Не обращая больше ни на что другое внимания – хотя краем глаза Дженни и заметила милый портрет, – она направилась прямиком к кресту в витрине: форма с ровными короткими лучами, скорее напоминавшая символ «Красного креста», нежели, скажем, католическое распятье, сверху – петелька для цепочки или шнурка.
– Все кресты были изготовлены французским серебряных дел мастером по имени Гастон Мерсье, – обычным своим менторским тоном начал Уайткомб-Сирс. – Конкретно этот принадлежал одному из моих предков, Калебу Уайткомбу. Он на пару с Генри Ноксом перевез пушки из форта Тикондерога в Бостон, установив их в Дорчестер-Хайтс. Это сильно помогло при осаде Бостона, ставшей одной из…
– …одной из первых битв в Американской революции. Да-да, я знаю.
Уайткомб-Сирс подозрительно пригляделся к Дженни.
– С каких это пор ты увлекаешься историей, Дженни?
– Скажем так: во мне проснулся интерес к Американской революции, немного сильнее, чем простое любопытство. – Присмотревшись к кресту, она заметила на нем царапины, которые… на поверку оказались рисунком. – Что это за каракули?

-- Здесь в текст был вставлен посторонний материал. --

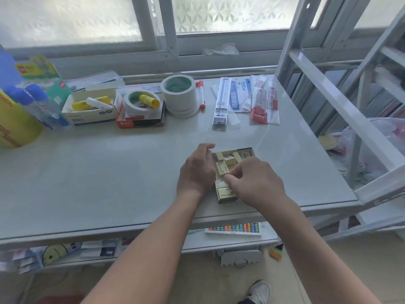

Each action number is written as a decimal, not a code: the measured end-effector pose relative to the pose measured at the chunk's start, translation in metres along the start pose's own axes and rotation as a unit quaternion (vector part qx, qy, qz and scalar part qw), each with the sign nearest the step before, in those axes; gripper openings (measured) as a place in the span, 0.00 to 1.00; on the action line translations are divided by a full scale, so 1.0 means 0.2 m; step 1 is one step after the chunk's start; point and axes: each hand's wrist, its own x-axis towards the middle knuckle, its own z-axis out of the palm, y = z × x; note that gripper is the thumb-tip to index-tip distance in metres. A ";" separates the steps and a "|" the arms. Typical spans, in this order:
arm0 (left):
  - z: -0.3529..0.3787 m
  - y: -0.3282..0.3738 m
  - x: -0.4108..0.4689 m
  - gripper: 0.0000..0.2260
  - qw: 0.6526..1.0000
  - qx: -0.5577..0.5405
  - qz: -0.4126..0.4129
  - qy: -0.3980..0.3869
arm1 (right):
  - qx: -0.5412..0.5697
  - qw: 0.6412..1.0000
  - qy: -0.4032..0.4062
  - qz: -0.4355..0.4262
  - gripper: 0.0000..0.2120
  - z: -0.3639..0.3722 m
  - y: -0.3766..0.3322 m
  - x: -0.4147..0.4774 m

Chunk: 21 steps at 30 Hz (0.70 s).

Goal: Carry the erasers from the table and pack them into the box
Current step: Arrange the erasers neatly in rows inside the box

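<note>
Two hands meet over the box (246, 149) on the counter (109, 172), lower middle of frame: right hand (254, 183) pinches an eraser (221, 168) among packed erasers (229, 160); left hand (196, 172) curls against its left side, grip unclear

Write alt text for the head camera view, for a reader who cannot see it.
Seen from above, a person's right hand pinches an eraser inside a small box packed with erasers on a pale table, while the left hand sits against the box's left side. Tape rolls and a red marker lie near the window.
</note>
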 end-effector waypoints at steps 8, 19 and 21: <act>-0.01 0.01 0.00 0.13 1.000 0.003 -0.005 0.000 | -0.024 0.999 0.018 -0.032 0.13 -0.03 -0.02 0.01; -0.01 0.01 0.00 0.13 1.000 0.004 -0.012 -0.002 | 0.054 0.997 0.056 0.013 0.11 -0.01 -0.04 0.06; -0.01 0.02 0.00 0.13 1.000 0.003 -0.007 0.000 | 0.085 0.994 0.062 0.003 0.07 -0.04 -0.01 0.06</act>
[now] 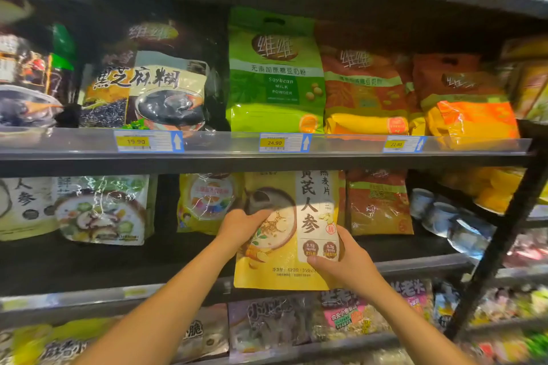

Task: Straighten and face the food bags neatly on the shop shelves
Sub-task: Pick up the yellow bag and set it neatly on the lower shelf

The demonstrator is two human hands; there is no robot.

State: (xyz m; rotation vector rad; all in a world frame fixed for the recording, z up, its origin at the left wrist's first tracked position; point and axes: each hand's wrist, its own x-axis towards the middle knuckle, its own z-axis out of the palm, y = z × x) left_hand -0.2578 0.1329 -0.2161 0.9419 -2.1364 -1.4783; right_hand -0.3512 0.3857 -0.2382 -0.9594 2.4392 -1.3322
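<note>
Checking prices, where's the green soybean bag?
Head view, centre, second shelf down: the green bag stands between the black sesame bag and an orange bag, above the 24.90 tag.

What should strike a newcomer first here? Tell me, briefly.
First, the yellow bag at mid-frame, held in front of the lower rows by both hands. The left hand grips its left edge and the right hand pinches its lower right corner. Next, the bright green bag standing upright on the upper shelf, just above the 24.90 price tag.
</note>
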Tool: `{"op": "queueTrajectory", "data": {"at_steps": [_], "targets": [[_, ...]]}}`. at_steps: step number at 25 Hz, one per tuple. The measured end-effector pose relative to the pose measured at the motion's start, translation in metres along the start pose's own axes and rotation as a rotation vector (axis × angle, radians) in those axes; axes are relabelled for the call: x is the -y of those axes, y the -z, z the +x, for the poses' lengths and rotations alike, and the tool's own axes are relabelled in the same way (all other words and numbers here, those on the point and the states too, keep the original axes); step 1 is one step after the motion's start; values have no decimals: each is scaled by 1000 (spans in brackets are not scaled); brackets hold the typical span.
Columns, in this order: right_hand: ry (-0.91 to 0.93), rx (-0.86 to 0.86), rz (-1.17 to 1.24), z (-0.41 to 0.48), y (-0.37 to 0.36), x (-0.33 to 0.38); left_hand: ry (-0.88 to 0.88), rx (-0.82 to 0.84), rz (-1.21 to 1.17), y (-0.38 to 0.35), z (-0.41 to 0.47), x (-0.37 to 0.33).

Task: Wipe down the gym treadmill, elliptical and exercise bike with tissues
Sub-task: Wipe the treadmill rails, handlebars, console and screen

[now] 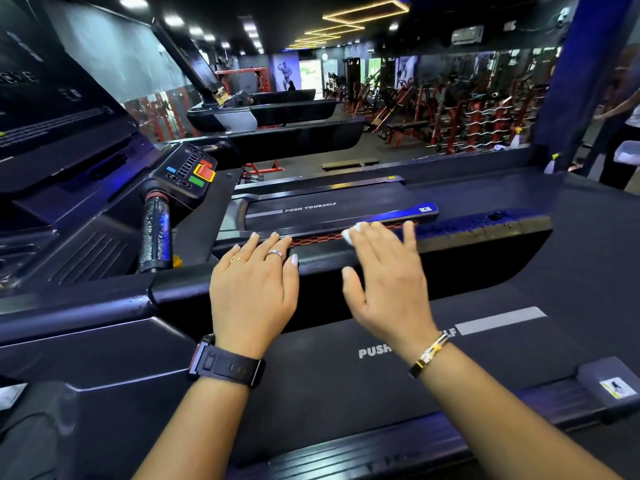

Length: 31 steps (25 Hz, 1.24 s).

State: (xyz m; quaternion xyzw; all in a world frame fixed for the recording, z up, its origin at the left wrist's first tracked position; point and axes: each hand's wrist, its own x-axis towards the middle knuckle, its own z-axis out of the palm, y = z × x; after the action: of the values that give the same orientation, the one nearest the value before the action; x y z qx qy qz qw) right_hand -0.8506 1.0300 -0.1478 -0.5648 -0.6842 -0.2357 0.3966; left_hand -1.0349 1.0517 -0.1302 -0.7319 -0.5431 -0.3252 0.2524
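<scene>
Pressing tissue [351,233] flat onto treadmill side rail [485,237] with right hand [388,285], fingers straight, slightly apart. Resting left hand [254,289] alongside, fingers straight, together. Reading "PUSH YOURSELF" on neighbouring belt [311,216], "PUSH" on near belt [346,393].

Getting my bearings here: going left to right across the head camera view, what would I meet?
handle grip → button panel → left hand → right hand → sticker
</scene>
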Motion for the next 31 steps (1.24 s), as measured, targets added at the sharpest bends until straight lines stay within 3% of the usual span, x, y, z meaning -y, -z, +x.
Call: {"op": "queueTrajectory", "data": {"at_steps": [4, 10, 14, 18, 21, 24, 28, 31], "targets": [[112, 8, -5, -9, 15, -32, -35, -18, -17, -5, 4, -24], [-123, -3, -185, 0, 26, -76, -26, -16, -24, -10, 8, -42], [-1, 61, -29, 0, 19, -42, -27, -6, -39, -13, 12, -56], [107, 63, 0, -12, 29, -68, -31, 3, -43, -13, 12, -59], [-14, 21, -96, -10, 33, -97, -32, 2, -39, -14, 13, -60], [-129, -4, -162, 3, 27, -82, -37, -2, -50, -14, 14, -64], [21, 80, -4, 0, 25, -53, -63, 12, -61, -16, 17, -70], [136, 34, -5, -17, 30, -82, -74, 15, -61, -18, 19, -74]]}}
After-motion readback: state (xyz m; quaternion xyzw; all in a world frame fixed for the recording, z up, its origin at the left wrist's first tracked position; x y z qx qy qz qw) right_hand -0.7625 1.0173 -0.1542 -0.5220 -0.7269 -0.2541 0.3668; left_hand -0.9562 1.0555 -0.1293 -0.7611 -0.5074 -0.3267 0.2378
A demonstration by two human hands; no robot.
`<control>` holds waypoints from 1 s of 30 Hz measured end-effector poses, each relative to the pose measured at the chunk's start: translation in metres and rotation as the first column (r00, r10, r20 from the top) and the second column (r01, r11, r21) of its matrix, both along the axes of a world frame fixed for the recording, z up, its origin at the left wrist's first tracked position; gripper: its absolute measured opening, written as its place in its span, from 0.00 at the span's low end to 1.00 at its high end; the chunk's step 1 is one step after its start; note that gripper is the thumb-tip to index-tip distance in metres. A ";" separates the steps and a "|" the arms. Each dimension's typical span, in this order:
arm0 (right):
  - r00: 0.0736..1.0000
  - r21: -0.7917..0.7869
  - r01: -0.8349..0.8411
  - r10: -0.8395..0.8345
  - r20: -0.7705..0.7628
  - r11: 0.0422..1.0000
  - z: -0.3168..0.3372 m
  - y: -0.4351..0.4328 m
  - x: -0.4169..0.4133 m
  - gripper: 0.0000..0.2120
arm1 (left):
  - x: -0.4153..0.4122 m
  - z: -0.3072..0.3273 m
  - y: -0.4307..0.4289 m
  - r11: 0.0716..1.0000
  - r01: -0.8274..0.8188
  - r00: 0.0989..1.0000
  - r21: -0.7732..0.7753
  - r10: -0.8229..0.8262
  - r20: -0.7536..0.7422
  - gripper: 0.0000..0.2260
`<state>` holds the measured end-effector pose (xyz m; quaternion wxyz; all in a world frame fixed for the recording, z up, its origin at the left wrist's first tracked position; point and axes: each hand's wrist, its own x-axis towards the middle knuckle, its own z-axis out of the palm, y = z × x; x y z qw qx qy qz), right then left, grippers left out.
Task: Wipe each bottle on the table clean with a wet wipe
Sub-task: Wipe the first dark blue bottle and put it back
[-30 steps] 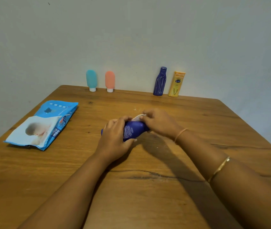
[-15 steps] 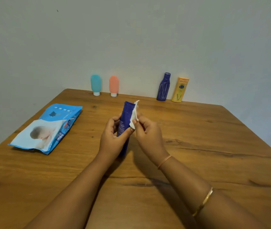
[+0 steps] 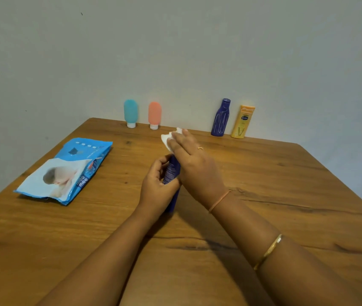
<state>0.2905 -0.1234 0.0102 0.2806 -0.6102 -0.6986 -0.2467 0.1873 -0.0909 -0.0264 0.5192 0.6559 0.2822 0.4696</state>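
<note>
- A plain pale wall [image 3: 175, 51] stands behind the wooden table [image 3: 264, 195], and your work sits near the middle of that table, well apart from every edge
- Your left hand [image 3: 157, 186] curls its fingers and thumb round the lower half of the navy bottle [image 3: 171, 173], which stands about upright; its base is low by the table top, though I cannot tell whether it touches
- Your right hand [image 3: 194, 166] lies over the upper part of that bottle with its fingers nearly straight, pressing the wet wipe [image 3: 168, 139] against it; the white wipe shows just past the fingertips, and the thumb is hidden, so I cannot tell whether it pinches the wipe
- The step in hand looks like cleaning the top end of this bottle; wrap the wipe round the top rather than lay it on one side, and turn the bottle with your left hand while your right keeps even pressure
- Keep your left grip low so the wipe can run down the body, then shift that grip to reach the part it now covers
- The bottle looks smooth and is likely to turn slippery once wet, so hold it firmly and keep it low over the table
- The teal bottle [image 3: 130, 112], coral bottle [image 3: 154, 114], ribbed blue bottle [image 3: 221, 118] and yellow bottle [image 3: 243, 121] stand along the far edge against the wall; whether they are clean I cannot tell
- The pack of wipes [image 3: 65, 171] lies near the left edge, handy if this wipe dries out
</note>
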 end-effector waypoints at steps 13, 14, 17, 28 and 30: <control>0.899 -0.101 -0.037 -0.011 -0.438 0.994 0.014 -0.004 0.006 0.23 | -0.005 0.000 0.002 0.911 0.310 0.947 -0.273 -0.270 0.173 0.20; 0.818 -0.093 -0.062 -0.003 -0.576 0.994 0.017 -0.001 0.006 0.20 | -0.005 -0.001 0.002 0.899 0.318 0.943 -0.302 -0.266 0.201 0.20; 0.498 -0.076 -0.151 0.009 -0.867 0.986 0.015 0.002 0.002 0.12 | -0.007 0.002 0.004 0.839 0.385 0.904 -0.385 -0.257 0.342 0.18; 0.574 -0.187 -0.157 -0.065 -0.816 0.970 0.006 0.000 0.008 0.14 | -0.009 0.003 0.005 0.749 0.514 0.838 -0.418 -0.335 0.431 0.17; 0.606 -0.254 -0.165 -0.105 -0.789 0.953 0.000 -0.002 0.013 0.10 | -0.010 0.004 0.005 0.721 0.531 0.829 -0.445 -0.332 0.451 0.18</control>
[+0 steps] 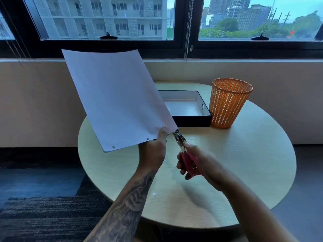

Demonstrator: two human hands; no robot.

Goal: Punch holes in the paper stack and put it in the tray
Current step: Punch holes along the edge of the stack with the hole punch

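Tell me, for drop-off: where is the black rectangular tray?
Head view: the black rectangular tray sits far on the round wooden table, left of the orange mesh basket.

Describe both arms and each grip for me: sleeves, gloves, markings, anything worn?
Both forearms are bare, no sleeves. The left forearm carries dense dark tattoo work from wrist toward elbow; the right forearm shows none. The left grip and right grip wear no gloves or rings that I can see.
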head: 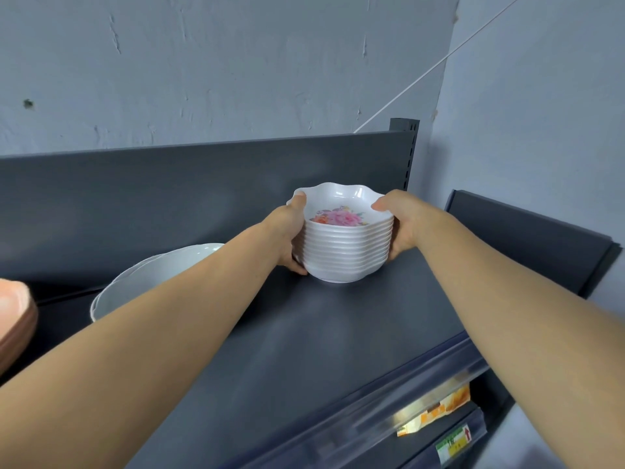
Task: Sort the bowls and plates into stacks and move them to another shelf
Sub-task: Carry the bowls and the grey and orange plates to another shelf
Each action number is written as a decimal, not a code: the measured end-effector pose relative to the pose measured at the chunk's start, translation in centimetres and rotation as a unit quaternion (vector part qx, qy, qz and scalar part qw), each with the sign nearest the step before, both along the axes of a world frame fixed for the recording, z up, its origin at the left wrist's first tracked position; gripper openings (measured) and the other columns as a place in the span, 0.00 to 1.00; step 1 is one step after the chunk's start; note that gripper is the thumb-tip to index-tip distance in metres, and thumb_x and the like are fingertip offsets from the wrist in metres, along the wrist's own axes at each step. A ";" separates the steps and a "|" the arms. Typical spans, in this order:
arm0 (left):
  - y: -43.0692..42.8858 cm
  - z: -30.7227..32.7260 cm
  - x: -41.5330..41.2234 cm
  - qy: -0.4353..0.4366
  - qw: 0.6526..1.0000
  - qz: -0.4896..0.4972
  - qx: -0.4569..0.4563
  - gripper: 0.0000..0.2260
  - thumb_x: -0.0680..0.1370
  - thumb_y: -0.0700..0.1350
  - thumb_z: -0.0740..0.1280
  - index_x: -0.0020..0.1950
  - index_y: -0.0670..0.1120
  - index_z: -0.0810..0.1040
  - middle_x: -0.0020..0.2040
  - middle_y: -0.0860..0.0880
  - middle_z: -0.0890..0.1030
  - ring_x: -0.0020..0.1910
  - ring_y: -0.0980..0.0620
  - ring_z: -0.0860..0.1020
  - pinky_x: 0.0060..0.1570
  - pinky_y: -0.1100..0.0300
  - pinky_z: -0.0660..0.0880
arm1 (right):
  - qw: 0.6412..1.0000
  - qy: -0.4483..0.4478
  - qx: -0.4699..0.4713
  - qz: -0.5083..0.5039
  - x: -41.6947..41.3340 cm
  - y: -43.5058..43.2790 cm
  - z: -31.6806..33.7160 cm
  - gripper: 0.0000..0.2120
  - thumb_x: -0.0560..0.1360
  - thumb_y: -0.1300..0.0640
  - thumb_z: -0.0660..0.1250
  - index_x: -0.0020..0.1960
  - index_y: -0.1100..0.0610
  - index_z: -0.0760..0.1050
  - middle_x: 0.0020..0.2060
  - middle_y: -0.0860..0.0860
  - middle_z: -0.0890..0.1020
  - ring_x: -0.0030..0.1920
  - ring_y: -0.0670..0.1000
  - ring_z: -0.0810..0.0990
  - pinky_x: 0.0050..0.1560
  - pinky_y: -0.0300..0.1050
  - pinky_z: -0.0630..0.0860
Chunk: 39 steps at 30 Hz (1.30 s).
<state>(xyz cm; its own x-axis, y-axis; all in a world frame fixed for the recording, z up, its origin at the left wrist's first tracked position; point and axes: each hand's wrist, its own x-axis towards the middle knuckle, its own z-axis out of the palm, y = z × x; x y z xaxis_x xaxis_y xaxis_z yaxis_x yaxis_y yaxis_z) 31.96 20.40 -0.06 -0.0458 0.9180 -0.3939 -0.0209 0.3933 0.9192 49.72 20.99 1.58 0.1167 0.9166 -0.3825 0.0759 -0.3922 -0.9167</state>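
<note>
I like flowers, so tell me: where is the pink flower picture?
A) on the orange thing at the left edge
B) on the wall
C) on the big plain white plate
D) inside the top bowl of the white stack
D: the pink flower print sits inside the top bowl of the stack of white wavy-rimmed bowls, which the left hand and right hand grip from both sides.
</note>
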 end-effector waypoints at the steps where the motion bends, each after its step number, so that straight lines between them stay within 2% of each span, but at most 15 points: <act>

– У тебя глаз алмаз. Остальные, кто интересовался узором, слышали от меня обычную легенду, мол, это все следствия перевозки и износа. Но тебе, Дженни Миллс, повезло: ты от меня услышишь правдивую историю. Видишь ли, Гастон Мерсье был не просто серебряных дел мастером, он еще и в алхимии сек: умел не только превращать солому в золото, как прочие его коллеги, но и наделять предметы магическими свойствами. Особенно изделия из серебра, которое славится как отличный проводник сверхъестественных сил. Вашингтон не без резона заказал кресты именно Мерсье.
Дженни внутренне приготовилась к новой лекции.
Джордж Вашингтон мерил шагами комнату, в то время как врач осматривал его супругу.
– От твоего мельтешения у меня голова кругом, кузен, – сказал Лунд Вашингтон. Он управлял плантацией брата и был одним из его самых доверенных лиц вот уже второй год, с тех пор, как Англия уступила, признав независимость тринадцати штатов и подписав Версальский мирный договор. Сам Вашингтон прекрасно понимал, что колонисты лишь чудом избежали поражения, потому как победой они были обязаны не столько стратегиям генерала, сколько обеспокоенности Георга Третьего волнениями во Франции, а ведь та, как ни крути, куда ближе к дому, нежели заморские колонии.